Task:
Nothing in the data may be altered as it is transcribed.

Given information:
***
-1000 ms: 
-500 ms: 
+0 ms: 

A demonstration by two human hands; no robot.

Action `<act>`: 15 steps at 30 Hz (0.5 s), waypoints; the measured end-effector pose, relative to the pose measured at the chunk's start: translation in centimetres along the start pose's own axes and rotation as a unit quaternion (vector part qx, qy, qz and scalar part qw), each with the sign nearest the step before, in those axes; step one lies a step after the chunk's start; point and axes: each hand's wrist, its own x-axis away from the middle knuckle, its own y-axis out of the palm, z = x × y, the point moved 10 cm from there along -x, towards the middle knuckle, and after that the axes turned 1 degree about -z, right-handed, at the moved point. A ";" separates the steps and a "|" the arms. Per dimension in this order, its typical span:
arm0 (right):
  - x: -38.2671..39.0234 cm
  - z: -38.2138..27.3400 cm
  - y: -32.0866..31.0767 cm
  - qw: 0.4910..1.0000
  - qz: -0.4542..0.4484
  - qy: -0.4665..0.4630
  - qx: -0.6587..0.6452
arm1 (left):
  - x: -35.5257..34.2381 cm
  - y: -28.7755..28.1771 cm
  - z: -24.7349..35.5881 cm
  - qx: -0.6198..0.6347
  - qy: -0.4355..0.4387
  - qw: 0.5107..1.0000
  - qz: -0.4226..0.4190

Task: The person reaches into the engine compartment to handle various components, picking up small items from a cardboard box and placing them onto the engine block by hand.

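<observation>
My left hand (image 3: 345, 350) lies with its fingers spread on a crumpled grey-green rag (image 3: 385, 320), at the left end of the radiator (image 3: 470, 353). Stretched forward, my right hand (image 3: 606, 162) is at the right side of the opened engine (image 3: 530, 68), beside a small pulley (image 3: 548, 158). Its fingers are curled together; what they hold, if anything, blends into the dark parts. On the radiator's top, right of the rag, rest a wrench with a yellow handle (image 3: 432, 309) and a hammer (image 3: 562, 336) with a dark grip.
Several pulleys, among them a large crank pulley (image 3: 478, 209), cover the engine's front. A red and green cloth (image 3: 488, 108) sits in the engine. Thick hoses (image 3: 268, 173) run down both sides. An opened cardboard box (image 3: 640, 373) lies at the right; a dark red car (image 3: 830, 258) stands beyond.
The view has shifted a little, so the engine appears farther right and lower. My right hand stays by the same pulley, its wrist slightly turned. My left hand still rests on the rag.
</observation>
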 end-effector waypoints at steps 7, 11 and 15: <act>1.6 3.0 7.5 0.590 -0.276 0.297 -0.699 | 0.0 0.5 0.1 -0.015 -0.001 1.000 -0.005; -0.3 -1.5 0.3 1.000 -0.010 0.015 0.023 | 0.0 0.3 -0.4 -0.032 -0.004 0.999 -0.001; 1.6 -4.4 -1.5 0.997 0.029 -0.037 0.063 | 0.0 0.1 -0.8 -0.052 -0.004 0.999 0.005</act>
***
Result of the task:
-1000 ms: 
-500 ms: 
+0 ms: 

A demonstration by two human hands; no robot.

Action `<act>`: 15 steps at 30 Hz (0.5 s), waypoints; the measured end-effector pose, relative to the pose measured at the chunk's start: translation in centimetres along the start pose's own axes and rotation as a unit quaternion (vector part qx, qy, qz and scalar part qw), each with the sign nearest the step before, in those axes; step one lies a step after the chunk's start; point and axes: each hand's wrist, its own x-axis away from the middle knuckle, its own y-axis out of the palm, z = x × y, the point moved 10 cm from there along -x, towards the middle knuckle, and after that the axes turned 1 degree about -z, right-handed, at the moved point. A ";" separates the steps and a "|" the arms. Per dimension in this order, its typical span:
arm0 (right):
  - x: -38.2671..39.0234 cm
  - z: -38.2138..27.3400 cm
  - y: -32.0866..31.0767 cm
  - qw: 0.4910..1.0000
  - qz: -0.4542..0.4484
  - qy: -0.4665..0.4630
  - qx: -0.6587..0.6452
arm1 (left):
  - x: -35.5257..34.2381 cm
  - y: -28.7755..28.1771 cm
  - z: -24.7349..35.5881 cm
  - qx: -0.6198..0.6347
  - qy: -0.4355..0.4387
  - qw: 0.5107..1.0000
  - qz: -0.4226..0.4190

Task: The person reaches into the engine compartment to handle various components, picking up small items from a cardboard box and placing them onto the engine block by hand.

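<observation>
My left hand (image 3: 345, 350) lies with its fingers spread on a crumpled grey-green rag (image 3: 385, 320), at the left end of the radiator (image 3: 470, 353). Stretched forward, my right hand (image 3: 606, 162) is at the right side of the opened engine (image 3: 530, 68), beside a small pulley (image 3: 548, 158). Its fingers are curled together; what they hold, if anything, blends into the dark parts. On the radiator's top, right of the rag, rest a wrench with a yellow handle (image 3: 432, 309) and a hammer (image 3: 562, 336) with a dark grip.
Several pulleys, among them a large crank pulley (image 3: 478, 209), cover the engine's front. A red and green cloth (image 3: 488, 108) sits in the engine. Thick hoses (image 3: 268, 173) run down both sides. An opened cardboard box (image 3: 640, 373) lies at the right; a dark red car (image 3: 830, 258) stands beyond.
The view has shifted a little, so the engine appears farther right and lower. My right hand stays by the same pulley, its wrist slightly turned. My left hand still rests on the rag.
</observation>
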 end-effector waypoints at steps 7, 11 and 15: <act>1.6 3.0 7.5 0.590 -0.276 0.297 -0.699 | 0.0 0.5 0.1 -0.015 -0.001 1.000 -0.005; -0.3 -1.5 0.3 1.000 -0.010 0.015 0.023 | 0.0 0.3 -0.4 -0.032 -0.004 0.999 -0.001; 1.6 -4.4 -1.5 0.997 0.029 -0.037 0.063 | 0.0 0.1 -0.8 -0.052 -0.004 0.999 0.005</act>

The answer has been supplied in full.